WHAT THE EXERCISE ASKS: Take the data below and extract the lines from the one with "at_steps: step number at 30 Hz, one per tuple" to the one with "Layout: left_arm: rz", inclusive, exactly as written.

Extracted data entries
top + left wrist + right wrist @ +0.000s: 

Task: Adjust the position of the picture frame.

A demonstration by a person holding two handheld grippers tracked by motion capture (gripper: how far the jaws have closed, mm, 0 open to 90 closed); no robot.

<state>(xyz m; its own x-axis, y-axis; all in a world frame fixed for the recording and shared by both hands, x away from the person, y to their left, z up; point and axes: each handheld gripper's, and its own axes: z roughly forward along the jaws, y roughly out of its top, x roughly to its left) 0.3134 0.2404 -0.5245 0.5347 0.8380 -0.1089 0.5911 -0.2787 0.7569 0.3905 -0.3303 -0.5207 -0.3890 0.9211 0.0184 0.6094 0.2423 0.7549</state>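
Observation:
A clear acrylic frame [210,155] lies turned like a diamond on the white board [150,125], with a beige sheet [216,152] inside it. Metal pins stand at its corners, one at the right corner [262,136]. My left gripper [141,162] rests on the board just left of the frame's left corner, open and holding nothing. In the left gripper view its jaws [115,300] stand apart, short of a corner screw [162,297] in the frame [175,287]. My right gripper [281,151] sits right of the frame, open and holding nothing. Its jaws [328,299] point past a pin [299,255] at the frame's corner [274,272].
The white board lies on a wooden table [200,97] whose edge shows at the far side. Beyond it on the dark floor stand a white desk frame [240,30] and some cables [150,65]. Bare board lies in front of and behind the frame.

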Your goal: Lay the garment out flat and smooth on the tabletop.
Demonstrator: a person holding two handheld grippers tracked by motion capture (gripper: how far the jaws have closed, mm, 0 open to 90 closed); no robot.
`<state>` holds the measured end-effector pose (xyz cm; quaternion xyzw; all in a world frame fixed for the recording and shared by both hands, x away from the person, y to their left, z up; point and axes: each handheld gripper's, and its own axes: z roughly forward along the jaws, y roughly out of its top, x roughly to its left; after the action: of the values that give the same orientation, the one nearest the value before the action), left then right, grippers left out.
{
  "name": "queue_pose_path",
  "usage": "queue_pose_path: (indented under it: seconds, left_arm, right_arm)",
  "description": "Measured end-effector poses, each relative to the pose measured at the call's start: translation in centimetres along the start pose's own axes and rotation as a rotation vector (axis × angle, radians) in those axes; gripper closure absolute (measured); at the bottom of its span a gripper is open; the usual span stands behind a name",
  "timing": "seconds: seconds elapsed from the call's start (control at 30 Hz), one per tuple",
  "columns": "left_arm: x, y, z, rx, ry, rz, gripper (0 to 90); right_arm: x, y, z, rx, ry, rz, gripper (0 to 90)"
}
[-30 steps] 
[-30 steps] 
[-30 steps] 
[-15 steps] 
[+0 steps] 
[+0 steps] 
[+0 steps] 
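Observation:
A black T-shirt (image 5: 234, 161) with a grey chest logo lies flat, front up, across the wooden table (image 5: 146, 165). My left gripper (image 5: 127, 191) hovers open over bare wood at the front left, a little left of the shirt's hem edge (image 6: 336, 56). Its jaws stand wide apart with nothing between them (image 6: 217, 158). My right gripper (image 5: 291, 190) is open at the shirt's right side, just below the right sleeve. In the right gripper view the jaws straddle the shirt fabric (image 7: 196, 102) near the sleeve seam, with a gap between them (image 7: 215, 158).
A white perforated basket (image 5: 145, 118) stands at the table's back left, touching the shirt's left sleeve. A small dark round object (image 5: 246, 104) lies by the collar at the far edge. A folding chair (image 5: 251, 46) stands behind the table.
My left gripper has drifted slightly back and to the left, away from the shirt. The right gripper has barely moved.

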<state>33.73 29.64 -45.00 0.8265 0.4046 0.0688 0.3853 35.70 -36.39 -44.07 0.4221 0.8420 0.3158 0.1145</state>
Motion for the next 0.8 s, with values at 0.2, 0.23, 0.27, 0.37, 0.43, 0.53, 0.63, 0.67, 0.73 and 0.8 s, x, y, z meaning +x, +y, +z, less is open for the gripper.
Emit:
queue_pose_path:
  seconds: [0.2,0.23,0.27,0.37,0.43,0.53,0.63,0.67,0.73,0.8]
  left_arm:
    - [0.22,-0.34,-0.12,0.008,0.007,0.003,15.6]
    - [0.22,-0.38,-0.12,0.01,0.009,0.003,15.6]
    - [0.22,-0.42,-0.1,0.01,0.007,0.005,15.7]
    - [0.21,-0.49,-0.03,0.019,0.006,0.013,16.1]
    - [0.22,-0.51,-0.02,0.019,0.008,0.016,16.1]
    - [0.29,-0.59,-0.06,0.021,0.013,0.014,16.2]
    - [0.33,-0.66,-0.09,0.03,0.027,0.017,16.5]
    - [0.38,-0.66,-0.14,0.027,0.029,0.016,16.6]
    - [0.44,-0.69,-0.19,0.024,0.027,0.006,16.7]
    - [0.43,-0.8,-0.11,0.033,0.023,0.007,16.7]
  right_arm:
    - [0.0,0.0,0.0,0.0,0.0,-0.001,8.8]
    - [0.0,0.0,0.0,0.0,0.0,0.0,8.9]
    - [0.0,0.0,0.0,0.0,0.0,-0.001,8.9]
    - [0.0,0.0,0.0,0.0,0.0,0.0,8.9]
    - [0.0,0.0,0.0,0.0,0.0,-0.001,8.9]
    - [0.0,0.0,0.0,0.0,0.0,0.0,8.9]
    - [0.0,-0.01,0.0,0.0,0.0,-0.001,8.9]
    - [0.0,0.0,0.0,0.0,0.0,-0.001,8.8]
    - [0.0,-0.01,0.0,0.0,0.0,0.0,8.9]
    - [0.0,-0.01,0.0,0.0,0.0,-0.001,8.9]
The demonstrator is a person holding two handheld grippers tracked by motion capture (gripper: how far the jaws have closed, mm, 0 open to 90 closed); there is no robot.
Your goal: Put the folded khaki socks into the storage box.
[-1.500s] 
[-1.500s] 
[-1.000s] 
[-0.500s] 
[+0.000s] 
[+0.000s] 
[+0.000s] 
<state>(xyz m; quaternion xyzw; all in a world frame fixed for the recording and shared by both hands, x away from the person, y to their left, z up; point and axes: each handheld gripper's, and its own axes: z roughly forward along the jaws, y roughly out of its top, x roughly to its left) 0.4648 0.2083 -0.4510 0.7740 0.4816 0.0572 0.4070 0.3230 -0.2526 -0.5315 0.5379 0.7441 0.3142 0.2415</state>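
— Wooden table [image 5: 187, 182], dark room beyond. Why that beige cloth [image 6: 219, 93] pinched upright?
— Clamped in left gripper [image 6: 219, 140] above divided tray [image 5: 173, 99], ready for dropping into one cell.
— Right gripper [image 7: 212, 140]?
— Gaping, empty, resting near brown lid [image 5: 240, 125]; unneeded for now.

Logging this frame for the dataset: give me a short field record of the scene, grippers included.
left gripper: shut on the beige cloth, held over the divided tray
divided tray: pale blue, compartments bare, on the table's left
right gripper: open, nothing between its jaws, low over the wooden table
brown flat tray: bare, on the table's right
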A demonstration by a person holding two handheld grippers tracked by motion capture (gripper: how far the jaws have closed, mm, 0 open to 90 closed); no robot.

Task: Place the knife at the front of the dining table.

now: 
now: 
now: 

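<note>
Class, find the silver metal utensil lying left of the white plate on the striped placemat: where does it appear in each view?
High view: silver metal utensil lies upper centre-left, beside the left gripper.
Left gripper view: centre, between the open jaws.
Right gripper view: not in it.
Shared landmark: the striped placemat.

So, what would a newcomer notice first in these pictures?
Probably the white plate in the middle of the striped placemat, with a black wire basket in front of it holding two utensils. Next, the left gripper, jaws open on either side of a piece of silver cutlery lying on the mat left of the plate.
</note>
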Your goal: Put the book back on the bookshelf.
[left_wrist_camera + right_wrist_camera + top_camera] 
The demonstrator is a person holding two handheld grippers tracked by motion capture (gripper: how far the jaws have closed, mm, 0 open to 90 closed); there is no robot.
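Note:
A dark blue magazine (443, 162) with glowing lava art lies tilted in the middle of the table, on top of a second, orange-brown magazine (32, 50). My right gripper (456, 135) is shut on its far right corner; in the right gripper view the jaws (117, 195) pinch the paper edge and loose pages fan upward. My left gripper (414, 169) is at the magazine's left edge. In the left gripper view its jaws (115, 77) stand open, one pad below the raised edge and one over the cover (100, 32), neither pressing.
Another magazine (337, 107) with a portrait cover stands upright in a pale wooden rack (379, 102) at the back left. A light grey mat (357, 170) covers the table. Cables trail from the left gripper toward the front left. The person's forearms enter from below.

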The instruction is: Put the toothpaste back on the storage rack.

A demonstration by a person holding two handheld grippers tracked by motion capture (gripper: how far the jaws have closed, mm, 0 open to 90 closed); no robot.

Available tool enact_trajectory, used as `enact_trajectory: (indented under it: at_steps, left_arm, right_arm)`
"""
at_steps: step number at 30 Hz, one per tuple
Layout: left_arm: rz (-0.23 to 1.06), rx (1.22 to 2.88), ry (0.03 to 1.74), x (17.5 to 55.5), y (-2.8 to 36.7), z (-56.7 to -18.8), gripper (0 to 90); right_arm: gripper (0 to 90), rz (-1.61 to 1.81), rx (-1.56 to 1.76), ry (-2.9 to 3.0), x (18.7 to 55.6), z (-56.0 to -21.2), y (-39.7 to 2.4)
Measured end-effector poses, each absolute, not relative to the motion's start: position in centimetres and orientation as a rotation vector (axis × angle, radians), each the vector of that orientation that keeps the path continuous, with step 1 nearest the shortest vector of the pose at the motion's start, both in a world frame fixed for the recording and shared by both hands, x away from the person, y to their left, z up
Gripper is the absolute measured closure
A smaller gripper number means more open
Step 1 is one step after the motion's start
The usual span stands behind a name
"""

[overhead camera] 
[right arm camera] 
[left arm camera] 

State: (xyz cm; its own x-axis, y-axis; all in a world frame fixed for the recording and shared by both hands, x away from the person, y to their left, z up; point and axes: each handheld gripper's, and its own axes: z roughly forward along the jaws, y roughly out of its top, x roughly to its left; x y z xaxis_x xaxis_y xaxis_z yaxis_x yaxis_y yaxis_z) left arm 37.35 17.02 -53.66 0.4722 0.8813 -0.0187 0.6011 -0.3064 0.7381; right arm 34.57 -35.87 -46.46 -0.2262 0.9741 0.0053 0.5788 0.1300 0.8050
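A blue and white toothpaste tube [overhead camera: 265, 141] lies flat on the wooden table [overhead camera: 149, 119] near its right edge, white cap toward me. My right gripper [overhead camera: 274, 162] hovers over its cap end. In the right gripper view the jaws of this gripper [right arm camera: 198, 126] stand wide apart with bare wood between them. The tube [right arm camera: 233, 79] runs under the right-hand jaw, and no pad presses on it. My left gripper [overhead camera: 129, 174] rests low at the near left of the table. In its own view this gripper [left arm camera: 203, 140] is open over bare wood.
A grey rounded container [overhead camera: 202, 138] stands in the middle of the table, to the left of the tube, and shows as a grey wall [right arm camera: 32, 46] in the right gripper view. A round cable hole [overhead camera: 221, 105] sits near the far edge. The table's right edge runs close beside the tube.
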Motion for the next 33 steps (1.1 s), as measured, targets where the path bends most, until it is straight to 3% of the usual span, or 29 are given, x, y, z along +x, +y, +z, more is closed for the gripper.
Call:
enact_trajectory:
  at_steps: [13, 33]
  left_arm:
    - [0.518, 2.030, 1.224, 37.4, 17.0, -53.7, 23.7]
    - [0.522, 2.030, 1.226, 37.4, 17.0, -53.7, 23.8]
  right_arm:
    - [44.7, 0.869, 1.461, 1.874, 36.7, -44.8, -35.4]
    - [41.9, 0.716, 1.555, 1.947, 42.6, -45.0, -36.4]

ANSWER TO THIS TASK:
at_steps: step number at 30 Hz, one per tuple
Layout: left_arm: rz (-0.23 to 1.06), rx (1.22 to 2.88), ry (0.03 to 1.74), x (17.5 to 55.5), y (-2.8 to 36.7), z (-56.7 to -18.8), gripper (0 to 90); right_arm: gripper (0 to 90), rz (-1.61 to 1.81), rx (-1.56 to 1.76), ry (-2.9 to 3.0), x (18.7 to 55.6), z (-56.0 to -21.2), y (-39.7 to 2.4)

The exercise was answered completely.